Another thought somewhere between another wellness check and breaking in; break a window and call police to tell them there is a broken window and all the information about the woman not being seen or heard from. That may allow them to enter the house.
posted by 724A at 10:03 AM on August 14 [1 favorite]


talk to the neighbors and decide which window to break to get in, and be ready with supplies to repair it.

Before breaking a window (and thereby committing a crime,) you might consider checking them all to see if they're locked. Doors too. You never know... one might be open.

If you have a ladder and it's a multi-story home, you and your neighbors can check the upper windows too. People don't always lock their upper-level windows, since they're harder to reach from the ground.

If you do break in, consider doing it during the day and as a group. Let her other next-door neighbors know what's going on, in case they see something. To an outsider, one person breaking into a house is a burglar. Three neighbors doing it together would more likely be seen as good Samaritans.
posted by zarq at 10:05 AM on August 14 [8 favorites]


Also, if you do wind up breaking into her house and then subsequently need to call the police or emergency services for her... for heaven's sake, don't volunteer to the cops how you got in. "We were concerned and stopped by" is really all they need to know.
posted by zarq at 10:11 AM on August 14 [4 favorites]


One thing I'd do is leave a note on the door with your name and contact info, so if she has relatives who know where she is (vacation? hospital?) but who might be coming around to check on the house they will know that the neighbours are concerned and will be able to let you know what's happening.
posted by jacquilynne at 10:14 AM on August 14 [3 favorites]


Either she's away and will come back at some point (or not) or she's deceased in the house, right?

Or she's injured or otherwise can't move for some reason? Nthing the suggestion to call the police again, just in case she does need help.
posted by three_red_balloons at 10:17 AM on August 14 [10 favorites]


Do any of your neighbors know if she's a member of a local church? If this happened with my elderly neighbor, I'd call her parish and see if they could contract a relative. Churches have all kinds of family information.
posted by 26.2 at 10:20 AM on August 14 [1 favorite]


All of the answers about welfare checks and Good Samaritan break-ins sound like a good idea. You could also go look in the windows during the daylight with a flashlight. You may see something the cops couldn't in the dark.

You also say you don't have her contact information or her relatives' info. Do you have her name? At that age, she probably has a landline, and she's probably in the (virtual) phone book. There's also the chance that her relative has the same last name. It would be worth searching for and making some cold calls.

If you don't have her name, that can probably be obtained from property records (assuming she owns). Property records are usually searchable at the county level--usually through "parcel finders." If you want help doing that, memail me. Similarly, you may be able to find contact info for your neighbors who might know more.
posted by purple_bird at 10:37 AM on August 14


A slip-and-fall in the bathroom that caused major injury would probably not leave her in a place that was visible from looking in windows.
posted by erst at 10:45 AM on August 14 [7 favorites]


... talk to the neighbors and decide which window to break to get in, and be ready with supplies to repair it.
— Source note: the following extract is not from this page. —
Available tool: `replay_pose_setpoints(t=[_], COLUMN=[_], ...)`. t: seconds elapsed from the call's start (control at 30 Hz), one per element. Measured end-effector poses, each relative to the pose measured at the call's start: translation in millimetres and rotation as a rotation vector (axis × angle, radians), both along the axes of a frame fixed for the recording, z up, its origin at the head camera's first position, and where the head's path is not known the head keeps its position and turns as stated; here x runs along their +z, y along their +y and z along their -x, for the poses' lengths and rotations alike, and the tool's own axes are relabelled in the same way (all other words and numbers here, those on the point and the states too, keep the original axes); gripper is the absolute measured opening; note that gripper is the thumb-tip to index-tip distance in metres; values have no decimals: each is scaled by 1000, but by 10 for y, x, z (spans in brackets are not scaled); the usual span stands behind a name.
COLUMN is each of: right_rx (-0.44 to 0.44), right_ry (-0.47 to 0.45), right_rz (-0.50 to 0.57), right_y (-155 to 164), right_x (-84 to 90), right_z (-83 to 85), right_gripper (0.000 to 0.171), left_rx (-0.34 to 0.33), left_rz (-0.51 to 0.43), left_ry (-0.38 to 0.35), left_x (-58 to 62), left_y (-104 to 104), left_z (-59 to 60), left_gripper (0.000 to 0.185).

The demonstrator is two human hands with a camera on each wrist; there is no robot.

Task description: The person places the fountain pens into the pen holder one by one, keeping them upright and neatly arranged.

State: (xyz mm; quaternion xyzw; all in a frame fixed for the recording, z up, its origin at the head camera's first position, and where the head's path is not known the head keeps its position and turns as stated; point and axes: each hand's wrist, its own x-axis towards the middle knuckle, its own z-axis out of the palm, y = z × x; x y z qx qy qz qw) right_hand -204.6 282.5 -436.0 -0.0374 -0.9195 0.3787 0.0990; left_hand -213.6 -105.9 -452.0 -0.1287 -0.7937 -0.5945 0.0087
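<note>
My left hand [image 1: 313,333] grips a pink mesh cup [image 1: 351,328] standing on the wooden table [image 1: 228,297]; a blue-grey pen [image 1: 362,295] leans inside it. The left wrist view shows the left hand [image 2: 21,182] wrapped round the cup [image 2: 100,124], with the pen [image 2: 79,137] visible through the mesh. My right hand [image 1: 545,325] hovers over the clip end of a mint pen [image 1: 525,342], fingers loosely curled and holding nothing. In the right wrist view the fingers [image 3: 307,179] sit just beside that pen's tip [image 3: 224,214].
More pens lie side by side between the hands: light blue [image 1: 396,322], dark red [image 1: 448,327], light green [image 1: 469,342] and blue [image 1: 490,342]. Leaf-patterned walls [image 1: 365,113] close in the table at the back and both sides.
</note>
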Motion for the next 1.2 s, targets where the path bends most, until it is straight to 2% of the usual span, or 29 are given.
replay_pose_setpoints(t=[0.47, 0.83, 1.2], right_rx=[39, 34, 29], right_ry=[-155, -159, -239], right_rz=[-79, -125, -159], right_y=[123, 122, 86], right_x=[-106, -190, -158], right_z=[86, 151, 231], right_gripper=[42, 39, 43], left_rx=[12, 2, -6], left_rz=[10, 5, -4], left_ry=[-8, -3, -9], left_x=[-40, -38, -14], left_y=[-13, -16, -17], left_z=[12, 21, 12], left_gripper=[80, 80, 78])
Please don't break into people's houses, that is really quite dangerous to do.
posted by odinsdream at 10:46 AM on August 14 [1 favorite]
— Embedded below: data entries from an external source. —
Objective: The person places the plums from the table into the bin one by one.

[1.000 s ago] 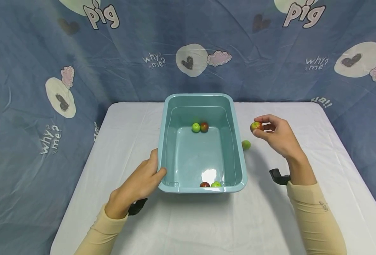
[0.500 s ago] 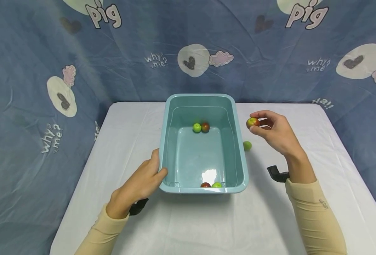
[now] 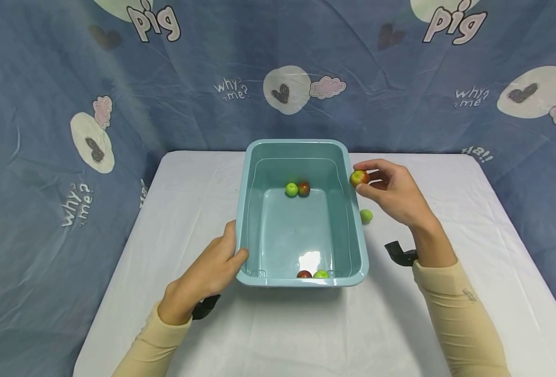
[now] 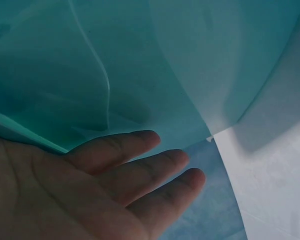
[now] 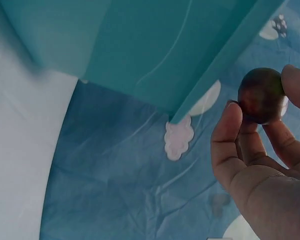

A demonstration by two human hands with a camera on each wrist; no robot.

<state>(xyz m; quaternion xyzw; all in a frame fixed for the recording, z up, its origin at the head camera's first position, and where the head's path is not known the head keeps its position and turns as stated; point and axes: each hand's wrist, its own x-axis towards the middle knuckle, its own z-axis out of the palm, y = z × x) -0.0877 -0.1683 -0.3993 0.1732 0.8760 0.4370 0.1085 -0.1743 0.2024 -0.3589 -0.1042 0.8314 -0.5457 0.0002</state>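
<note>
A pale blue-green plastic basin is in the middle of the head view. My left hand holds its left rim, thumb over the edge; in the left wrist view, the other fingers stretch along the outer wall. My right hand pinches a small red-and-green apple between thumb and fingertips, right beside the basin's right rim. Inside the basin, a green apple and a dark red apple lie towards the far end. Another red apple and green apple are partly hidden by the near rim.
A loose green apple lies on the white tablecloth, against the basin's right side as seen from above. A blue printed curtain hangs behind the table and along its sides.
My right hand has carried the red-and-green apple leftward and slightly up, to the basin's right rim. The left hand and the basin stay nearly where they were.
</note>
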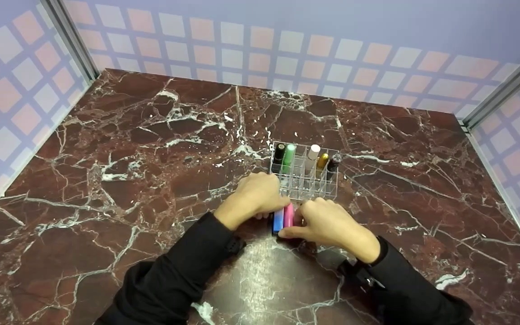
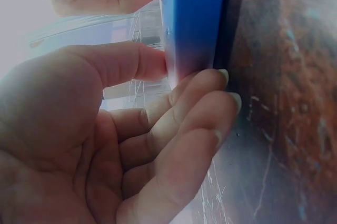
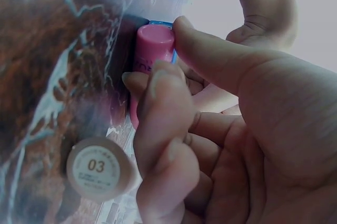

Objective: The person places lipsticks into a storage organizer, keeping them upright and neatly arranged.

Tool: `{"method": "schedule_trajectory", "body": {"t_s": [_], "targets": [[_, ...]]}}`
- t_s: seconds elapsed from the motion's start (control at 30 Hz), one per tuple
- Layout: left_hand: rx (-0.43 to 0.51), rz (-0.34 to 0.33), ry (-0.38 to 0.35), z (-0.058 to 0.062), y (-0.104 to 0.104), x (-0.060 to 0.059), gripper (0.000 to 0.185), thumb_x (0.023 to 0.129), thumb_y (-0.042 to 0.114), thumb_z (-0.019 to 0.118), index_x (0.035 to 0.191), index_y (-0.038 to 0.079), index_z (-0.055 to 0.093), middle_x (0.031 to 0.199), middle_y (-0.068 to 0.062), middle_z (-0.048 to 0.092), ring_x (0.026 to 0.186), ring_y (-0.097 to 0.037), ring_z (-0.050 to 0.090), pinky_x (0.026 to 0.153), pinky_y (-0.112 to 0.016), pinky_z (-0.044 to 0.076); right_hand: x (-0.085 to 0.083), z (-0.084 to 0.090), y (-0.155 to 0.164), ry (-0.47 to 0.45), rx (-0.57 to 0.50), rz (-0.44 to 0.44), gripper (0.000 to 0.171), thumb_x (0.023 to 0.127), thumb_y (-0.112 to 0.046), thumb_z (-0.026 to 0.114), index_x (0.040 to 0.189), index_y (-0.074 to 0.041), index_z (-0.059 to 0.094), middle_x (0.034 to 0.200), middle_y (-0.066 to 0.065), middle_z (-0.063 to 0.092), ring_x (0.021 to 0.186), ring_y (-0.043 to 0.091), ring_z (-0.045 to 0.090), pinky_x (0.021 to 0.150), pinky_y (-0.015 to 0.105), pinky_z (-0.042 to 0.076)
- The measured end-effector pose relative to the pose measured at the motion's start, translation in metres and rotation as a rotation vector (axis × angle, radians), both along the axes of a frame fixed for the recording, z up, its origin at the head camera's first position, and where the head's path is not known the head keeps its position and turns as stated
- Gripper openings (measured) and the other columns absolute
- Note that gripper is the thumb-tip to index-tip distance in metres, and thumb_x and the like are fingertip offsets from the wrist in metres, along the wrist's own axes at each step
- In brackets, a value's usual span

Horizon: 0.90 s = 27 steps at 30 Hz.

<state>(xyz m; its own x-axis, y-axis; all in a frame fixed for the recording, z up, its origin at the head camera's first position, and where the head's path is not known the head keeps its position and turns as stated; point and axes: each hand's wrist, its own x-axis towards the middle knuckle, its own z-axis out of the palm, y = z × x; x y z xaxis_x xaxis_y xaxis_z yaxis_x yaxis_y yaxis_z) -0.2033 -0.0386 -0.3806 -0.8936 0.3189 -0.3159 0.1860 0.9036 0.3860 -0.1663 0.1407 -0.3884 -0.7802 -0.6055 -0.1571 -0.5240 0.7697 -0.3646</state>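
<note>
Near the front side of a clear divided rack (image 1: 305, 192), two tubes lie side by side. One is a square-sided blue tube (image 2: 192, 13) that fades to a paler end; my left hand (image 1: 260, 194) pinches it between thumb and fingertips, as the left wrist view shows. Beside it is a round pink tube (image 3: 155, 42) with dark lettering. My right hand (image 1: 330, 221) pinches the pink tube between thumb and index finger. A round tube end labelled 03 (image 3: 97, 167) shows below the right fingers; the head view does not show it.
Upright in the rack's back part stand a black tube (image 1: 280, 152), a green tube (image 1: 289, 155), a white-capped tube (image 1: 313, 152), a gold tube (image 1: 322, 160) and a dark tube (image 1: 334, 161). Tiled-pattern panels (image 1: 260, 49) border the marbled red-brown table (image 1: 151, 180).
</note>
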Motion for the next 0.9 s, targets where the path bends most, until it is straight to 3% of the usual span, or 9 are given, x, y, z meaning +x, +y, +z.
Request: {"method": "schedule_trajectory", "body": {"t_s": [0.5, 0.9], "targets": [[-0.002, -0.034, -0.043, 0.0025, -0.002, -0.0033, 0.043, 0.098, 0.043, 0.062, 0.068, 0.013, 0.064, 0.057, 0.0, 0.064, 0.044, -0.011, 0.058, 0.041, -0.023, 0.047, 0.0001, 0.0013, 0.0, -0.012, -0.056, 0.014, 0.031, 0.089, -0.046, 0.076, 0.071, -0.023, 0.064, 0.054, -0.014, 0.053, 0.044, 0.004, 0.048, 0.043, 0.026, 0.045], [0.063, -0.01, -0.071, 0.005, -0.0045, -0.0054, 0.046, 0.099, 0.044, 0.06, 0.07, 0.01, 0.07, 0.057, -0.001, 0.067, 0.047, -0.013, 0.064, 0.044, -0.025, 0.053, 0.0009, 0.0043, -0.0007, -0.008, -0.13, 0.057, 0.026, 0.094, -0.045, 0.07, 0.081, -0.024, 0.075, 0.067, -0.013, 0.068, 0.043, 0.001, 0.052, 0.046, 0.025, 0.047]]}}
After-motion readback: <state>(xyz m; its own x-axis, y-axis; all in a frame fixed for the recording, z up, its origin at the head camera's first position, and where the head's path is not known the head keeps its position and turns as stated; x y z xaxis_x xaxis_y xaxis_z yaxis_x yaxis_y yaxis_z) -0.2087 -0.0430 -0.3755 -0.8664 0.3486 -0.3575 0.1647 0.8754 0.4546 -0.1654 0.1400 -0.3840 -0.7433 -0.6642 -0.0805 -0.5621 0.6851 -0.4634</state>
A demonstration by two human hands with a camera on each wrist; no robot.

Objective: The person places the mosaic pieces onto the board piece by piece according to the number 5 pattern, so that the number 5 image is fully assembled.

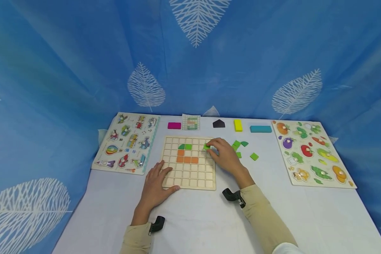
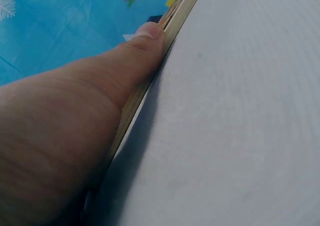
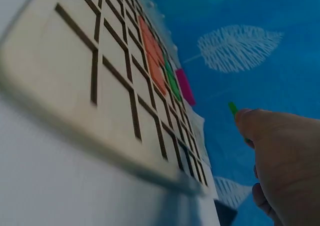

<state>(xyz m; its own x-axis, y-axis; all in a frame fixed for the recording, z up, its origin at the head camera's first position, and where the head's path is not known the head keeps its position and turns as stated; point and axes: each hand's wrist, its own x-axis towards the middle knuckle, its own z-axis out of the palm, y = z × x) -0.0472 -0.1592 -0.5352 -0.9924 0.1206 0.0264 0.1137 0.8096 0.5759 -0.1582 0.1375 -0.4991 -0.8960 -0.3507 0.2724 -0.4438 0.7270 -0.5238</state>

We had the exact same situation on our block. Exactly the same, including the police visit. I'm sorry to say this, but they did not come back until a few days later, when next door neighbor called and said that now they noticed a smell. Indeed, the neighbor had passed away in his home.

Call the police again and ask them to re-check.
posted by vignettist at 10:48 AM on August 14 [2 favorites]


Do you know her name? If you know her surname you might try the phone listings (or even Facebook) to see if you can find any likely relatives.
posted by lwb at 10:49 AM on August 14


It is not your place to break into anybody's house, no matter the intentions. Please don't do that.

Do you know this person's full name? Did her children grow up in the area? Can you do some sleuthing on Facebook or Google and maybe track down a relative?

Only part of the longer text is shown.